Plus: NPR expects Podcast $$ to surpass Broadcast $$ by next year.

Editor’s note: Hot Pod is a weekly newsletter on the podcasting industry written by Nick Quah; we happily share it with Nieman Lab readers each Tuesday.

Welcome to Hot Pod, a newsletter about podcasts. This is issue 226, dated September 17, 2019.

Reset: Vox Media Podcast Network’s Next Big Swing. This has been in the works for a while, but it’s finally coming out soon. On October 15, Vox Media will officially launch Reset, its upcoming technology news podcast that was originally announced back in February as part of what Axios described as a “multi-million dollar deal” expanding the partnership Vox Media struck up Stitcher that originated Today, Explained, the former’s daily news podcast. The podcast falls under the Recode brand, which was rolled up into the larger Vox.com operation earlier this year.
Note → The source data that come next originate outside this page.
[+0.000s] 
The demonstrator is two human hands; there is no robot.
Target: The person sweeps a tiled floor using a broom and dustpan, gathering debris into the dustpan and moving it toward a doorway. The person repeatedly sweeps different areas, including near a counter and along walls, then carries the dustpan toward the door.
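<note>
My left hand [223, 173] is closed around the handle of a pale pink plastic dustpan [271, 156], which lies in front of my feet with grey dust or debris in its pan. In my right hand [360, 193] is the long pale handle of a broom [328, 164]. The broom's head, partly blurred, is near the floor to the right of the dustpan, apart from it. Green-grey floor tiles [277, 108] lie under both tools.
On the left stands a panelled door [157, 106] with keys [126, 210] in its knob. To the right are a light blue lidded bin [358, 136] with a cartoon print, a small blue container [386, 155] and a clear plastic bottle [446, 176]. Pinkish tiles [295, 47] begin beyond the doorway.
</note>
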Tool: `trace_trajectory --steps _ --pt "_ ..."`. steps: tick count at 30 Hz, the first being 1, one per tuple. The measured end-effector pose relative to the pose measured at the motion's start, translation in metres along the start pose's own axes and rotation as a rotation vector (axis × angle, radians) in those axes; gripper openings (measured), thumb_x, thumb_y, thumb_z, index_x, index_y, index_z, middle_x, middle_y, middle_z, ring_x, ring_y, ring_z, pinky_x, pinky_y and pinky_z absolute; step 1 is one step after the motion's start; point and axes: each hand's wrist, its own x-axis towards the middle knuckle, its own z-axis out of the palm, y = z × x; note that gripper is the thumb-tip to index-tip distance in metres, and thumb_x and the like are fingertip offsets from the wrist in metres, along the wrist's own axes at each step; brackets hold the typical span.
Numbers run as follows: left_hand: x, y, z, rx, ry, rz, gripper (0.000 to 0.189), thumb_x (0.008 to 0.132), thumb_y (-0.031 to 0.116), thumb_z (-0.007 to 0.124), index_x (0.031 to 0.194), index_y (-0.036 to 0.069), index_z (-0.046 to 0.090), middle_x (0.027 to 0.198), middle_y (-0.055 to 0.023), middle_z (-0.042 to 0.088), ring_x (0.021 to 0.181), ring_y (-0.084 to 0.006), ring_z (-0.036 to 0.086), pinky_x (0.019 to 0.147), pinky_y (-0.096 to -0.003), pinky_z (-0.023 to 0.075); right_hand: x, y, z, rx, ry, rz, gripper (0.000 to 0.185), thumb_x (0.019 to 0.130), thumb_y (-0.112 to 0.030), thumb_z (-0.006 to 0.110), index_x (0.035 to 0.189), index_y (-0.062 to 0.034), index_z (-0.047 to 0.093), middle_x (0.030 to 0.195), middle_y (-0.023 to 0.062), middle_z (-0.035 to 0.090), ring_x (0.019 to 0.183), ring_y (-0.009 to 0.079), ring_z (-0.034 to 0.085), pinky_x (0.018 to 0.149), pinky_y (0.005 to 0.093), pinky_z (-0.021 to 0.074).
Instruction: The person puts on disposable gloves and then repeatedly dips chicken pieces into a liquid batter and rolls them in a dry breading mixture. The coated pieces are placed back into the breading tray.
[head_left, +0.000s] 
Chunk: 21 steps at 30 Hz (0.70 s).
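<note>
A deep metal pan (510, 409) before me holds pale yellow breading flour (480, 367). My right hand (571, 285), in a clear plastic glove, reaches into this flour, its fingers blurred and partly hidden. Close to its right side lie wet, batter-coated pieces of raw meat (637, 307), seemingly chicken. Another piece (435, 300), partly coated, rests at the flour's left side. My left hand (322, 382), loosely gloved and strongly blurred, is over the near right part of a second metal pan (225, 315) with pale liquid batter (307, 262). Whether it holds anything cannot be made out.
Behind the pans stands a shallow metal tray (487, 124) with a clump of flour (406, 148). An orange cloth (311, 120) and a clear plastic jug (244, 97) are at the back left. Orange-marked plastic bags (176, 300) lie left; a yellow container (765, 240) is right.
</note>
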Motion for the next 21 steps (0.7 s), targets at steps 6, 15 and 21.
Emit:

Details, for the discerning: Reset will publish three times a week — Tuesdays, Thursday, and, intriguingly, Sunday — with each episode, dropped in the early mornings, designed to clock in at around 20 minutes. The show will be powered by a production team befitting a robust news operation, though a search for an executive producer is still underway. Hosting duties will be held by Arielle Duhaime-Ross, most recently the climate change correspondent for VICE News Tonight, the weekly documentary cable news magazine program. The appointment marks a return for Duhaime-Ross, who, prior to joining Vice, was science reporter for The Verge. (During her original tenure at Vox Media, she won the 2015 Herb Lampert award for her story on a most radical idea.)

As you would expect, Reset will be tasked with carrying out the goals of Recode 2.0, newly reconstituted with Vox.com’s DNA of policy-minded explanatory journalism. This generally translates to a coverage framework that emphasizes reporting on the spaces in which technology, politics, culture, and society rub up against each other… but frankly, given that we’re living in some approximation of a post-“software eats the world” epoch, that framework pretty much accounts for everything. The recruitment of Duhaime-Ross as host, I’m told, was to some extent informed by a wariness of bringing on a more dyed-in-the-wool tech journalist, and an intent to establish somebody who could communicate issues in the tech world while effectively standing outside of the tech world bubble.

A genetic bond with Today, Explained is to be expected. Liz Kelly Nelson, editorial of Vox.com Podcasts, said that where Today, Explained might cover, say, Brexit from a political perspective, Reset would try to approach the story from how technology would come into it: how social media shapes the process, how some members of parliament use technology to frame their arguments, or, on a larger scale, how some tech companies could get completely screwed up if Britain leaves the EU.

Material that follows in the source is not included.